**Directions for this task:**
Output the listing below exactly, minus its images.

**Given information:**
============

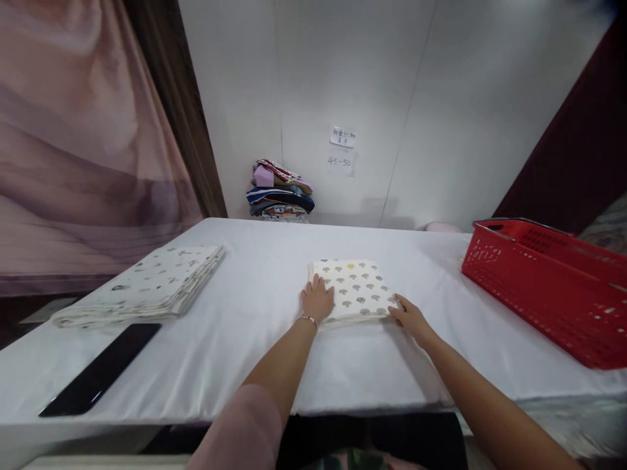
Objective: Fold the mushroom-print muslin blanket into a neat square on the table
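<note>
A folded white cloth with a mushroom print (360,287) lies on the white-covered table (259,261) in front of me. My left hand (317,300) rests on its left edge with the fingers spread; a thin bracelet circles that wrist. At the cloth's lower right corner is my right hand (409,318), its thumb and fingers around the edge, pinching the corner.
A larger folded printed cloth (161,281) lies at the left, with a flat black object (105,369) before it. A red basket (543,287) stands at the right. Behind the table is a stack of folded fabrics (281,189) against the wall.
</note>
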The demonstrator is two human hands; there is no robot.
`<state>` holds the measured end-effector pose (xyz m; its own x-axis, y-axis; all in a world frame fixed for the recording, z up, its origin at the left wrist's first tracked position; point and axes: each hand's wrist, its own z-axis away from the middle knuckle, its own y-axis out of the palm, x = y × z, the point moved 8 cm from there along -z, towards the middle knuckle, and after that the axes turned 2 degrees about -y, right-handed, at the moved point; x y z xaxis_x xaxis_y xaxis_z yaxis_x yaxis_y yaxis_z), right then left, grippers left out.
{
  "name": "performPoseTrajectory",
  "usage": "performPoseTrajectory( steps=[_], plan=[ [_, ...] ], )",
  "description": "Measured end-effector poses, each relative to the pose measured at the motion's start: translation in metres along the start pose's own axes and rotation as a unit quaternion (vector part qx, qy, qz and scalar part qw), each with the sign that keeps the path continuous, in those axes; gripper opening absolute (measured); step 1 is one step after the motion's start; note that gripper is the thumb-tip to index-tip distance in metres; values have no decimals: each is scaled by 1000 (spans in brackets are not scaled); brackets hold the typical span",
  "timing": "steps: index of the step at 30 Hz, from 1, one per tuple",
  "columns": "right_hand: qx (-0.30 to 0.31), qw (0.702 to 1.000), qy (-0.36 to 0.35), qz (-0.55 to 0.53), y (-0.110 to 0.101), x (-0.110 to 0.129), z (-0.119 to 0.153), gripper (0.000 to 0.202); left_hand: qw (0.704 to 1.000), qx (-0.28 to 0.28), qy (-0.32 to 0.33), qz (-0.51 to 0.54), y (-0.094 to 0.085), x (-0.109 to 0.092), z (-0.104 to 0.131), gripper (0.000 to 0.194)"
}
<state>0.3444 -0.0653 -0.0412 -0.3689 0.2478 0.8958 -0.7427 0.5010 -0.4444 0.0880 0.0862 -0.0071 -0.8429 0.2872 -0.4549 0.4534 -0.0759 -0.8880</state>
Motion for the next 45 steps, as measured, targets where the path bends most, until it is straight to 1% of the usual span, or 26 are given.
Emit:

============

**Response:**
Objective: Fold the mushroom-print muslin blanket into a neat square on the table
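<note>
A folded white cloth with a mushroom print (360,287) lies on the white-covered table (259,261) in front of me. My left hand (317,300) rests on its left edge with the fingers spread; a thin bracelet circles that wrist. At the cloth's lower right corner is my right hand (409,318), its thumb and fingers around the edge, pinching the corner.
A larger folded printed cloth (161,281) lies at the left, with a flat black object (105,369) before it. A red basket (543,287) stands at the right. Behind the table is a stack of folded fabrics (281,189) against the wall.
</note>
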The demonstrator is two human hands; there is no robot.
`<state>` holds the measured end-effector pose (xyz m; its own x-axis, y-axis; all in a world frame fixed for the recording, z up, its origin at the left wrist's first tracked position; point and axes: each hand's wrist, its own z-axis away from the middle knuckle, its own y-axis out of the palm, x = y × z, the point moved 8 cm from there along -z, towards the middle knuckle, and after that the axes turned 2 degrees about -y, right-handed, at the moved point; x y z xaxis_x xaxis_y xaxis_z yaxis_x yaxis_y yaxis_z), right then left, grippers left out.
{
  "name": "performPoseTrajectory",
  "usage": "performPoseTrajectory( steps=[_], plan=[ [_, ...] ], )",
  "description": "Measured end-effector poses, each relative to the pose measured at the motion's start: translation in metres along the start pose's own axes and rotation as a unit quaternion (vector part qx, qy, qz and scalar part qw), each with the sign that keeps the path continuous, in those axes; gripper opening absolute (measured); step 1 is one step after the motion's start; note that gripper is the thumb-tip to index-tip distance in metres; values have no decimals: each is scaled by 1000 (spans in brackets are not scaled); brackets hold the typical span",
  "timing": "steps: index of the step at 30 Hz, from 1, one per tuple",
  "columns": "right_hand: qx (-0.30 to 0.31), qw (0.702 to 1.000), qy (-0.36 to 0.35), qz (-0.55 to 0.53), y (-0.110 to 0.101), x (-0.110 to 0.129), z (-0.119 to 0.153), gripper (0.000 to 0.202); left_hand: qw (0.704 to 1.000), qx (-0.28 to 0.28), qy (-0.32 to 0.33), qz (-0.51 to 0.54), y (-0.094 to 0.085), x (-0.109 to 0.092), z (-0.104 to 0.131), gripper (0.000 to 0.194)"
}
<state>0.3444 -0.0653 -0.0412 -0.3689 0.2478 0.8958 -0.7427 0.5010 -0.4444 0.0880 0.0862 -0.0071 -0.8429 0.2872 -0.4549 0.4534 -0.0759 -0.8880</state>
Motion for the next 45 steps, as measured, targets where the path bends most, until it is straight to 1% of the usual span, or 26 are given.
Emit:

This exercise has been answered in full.